“Often the biggest impediment to healthy conflict is not realizing that you are already in it.”
Have you ever woken up in the middle of the night thinking about a situation that was weighing heavily on your mind?
Have you ever suddenly received the cold shoulder from a friend or coworker with no obvious explanation?
I know that I have.
For years, I believed everyone handled conflict the way I did. I assumed that if people were upset, they would simply tell you directly. I believed open and immediate feedback was welcomed by everyone.
Painfully, I learned that was not always the case.
People left organizations without saying a word.
Morale and productivity quietly declined over time.
And sometimes comments I had made months earlier — with no intention of hurting anyone — unexpectedly resurfaced with significant emotional force.
I tend to handle conflict directly and immediately. I assumed everyone else did too.
Unfortunately, that assumption damaged relationships along the way.
It is impossible to manage conflict productively if you are unaware that conflict exists.
That is one of the reasons emotional intelligence is so critical in leadership.
If we lack self-awareness, we often fail to recognize our own emotions and internal conflict.
If we lack social awareness, we miss the behavioral changes in others that may indicate frustration, hurt, resentment, fear, or disengagement.
Conflict often reveals itself quietly before it ever becomes verbal.
Sleepless nights.
Sweaty palms.
Withdrawal.
Silence.
Short responses.
Reduced engagement.
Changes in tone or energy.
These are often warning signs that something deeper is happening beneath the surface.

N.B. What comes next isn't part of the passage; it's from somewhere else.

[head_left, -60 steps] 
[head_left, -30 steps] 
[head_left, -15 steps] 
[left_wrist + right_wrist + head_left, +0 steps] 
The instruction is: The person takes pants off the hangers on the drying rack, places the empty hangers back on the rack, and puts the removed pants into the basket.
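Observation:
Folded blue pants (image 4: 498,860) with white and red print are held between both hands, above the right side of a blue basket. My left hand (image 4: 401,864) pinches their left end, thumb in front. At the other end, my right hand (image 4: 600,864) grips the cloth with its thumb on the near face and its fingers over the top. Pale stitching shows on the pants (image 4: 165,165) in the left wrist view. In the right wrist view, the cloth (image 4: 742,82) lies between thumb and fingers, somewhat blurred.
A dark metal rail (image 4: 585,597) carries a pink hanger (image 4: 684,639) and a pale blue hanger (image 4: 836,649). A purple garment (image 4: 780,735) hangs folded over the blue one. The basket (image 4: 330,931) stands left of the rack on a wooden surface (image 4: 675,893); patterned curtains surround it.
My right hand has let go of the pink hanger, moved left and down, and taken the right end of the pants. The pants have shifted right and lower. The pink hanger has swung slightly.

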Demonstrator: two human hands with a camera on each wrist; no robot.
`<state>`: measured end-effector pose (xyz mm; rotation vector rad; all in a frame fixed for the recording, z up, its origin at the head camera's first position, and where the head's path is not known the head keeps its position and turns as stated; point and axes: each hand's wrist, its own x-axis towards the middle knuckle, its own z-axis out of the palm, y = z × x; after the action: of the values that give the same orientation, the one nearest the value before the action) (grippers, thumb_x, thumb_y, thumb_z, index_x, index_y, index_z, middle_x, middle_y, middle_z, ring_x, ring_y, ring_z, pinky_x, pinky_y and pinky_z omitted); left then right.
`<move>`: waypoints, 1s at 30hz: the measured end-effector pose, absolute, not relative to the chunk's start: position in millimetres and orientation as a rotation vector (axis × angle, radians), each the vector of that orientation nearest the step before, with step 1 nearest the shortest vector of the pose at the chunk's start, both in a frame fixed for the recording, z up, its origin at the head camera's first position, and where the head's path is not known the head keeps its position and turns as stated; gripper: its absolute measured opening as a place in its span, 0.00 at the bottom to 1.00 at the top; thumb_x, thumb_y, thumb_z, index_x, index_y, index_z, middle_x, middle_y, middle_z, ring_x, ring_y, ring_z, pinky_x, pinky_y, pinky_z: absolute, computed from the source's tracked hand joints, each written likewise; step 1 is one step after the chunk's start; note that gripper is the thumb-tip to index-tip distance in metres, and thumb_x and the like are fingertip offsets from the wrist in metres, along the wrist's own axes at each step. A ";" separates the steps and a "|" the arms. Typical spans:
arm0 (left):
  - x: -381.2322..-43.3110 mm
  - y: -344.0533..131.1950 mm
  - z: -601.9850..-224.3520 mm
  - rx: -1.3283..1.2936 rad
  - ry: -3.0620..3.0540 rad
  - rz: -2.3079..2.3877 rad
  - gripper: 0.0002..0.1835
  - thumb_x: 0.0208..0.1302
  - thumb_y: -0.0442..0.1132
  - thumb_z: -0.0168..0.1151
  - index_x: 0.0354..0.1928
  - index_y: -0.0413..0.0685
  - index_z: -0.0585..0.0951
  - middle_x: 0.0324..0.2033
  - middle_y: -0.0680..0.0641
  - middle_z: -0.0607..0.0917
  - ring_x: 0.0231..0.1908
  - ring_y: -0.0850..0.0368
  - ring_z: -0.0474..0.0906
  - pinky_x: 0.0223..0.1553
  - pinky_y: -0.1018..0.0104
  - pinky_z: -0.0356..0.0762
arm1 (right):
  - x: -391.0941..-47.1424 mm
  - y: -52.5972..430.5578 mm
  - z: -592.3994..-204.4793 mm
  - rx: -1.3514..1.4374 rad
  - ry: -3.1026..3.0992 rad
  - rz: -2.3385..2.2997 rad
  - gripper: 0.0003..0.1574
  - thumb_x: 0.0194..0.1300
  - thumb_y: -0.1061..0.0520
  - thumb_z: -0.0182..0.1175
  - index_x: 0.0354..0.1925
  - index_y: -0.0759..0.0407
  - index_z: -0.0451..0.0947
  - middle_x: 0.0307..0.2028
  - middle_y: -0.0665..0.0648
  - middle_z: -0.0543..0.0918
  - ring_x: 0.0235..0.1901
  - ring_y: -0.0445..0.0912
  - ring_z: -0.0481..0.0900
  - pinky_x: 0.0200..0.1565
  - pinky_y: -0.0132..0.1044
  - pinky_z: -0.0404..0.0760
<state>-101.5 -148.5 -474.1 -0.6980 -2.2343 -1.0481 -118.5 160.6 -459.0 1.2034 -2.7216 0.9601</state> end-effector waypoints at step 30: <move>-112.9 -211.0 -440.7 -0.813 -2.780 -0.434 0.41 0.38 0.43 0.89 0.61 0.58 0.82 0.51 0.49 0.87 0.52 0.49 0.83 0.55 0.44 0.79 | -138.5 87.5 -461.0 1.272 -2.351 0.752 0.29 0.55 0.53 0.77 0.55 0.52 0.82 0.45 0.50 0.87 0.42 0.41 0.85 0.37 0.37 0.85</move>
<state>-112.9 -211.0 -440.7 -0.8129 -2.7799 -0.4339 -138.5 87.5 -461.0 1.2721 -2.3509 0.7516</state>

One of the hardest lessons I had to learn was that it was not acceptable to simply say:
“That’s just the way I am.”
Leadership requires us to become more aware, more observant, and more sensitive to the needs, emotions, and behavioral differences of others.
Because it is impossible to manage conflict effectively if you fail to recognize it exists in the first place.
Awareness is the first step.
And sometimes the most important things people communicate are the things they never actually say.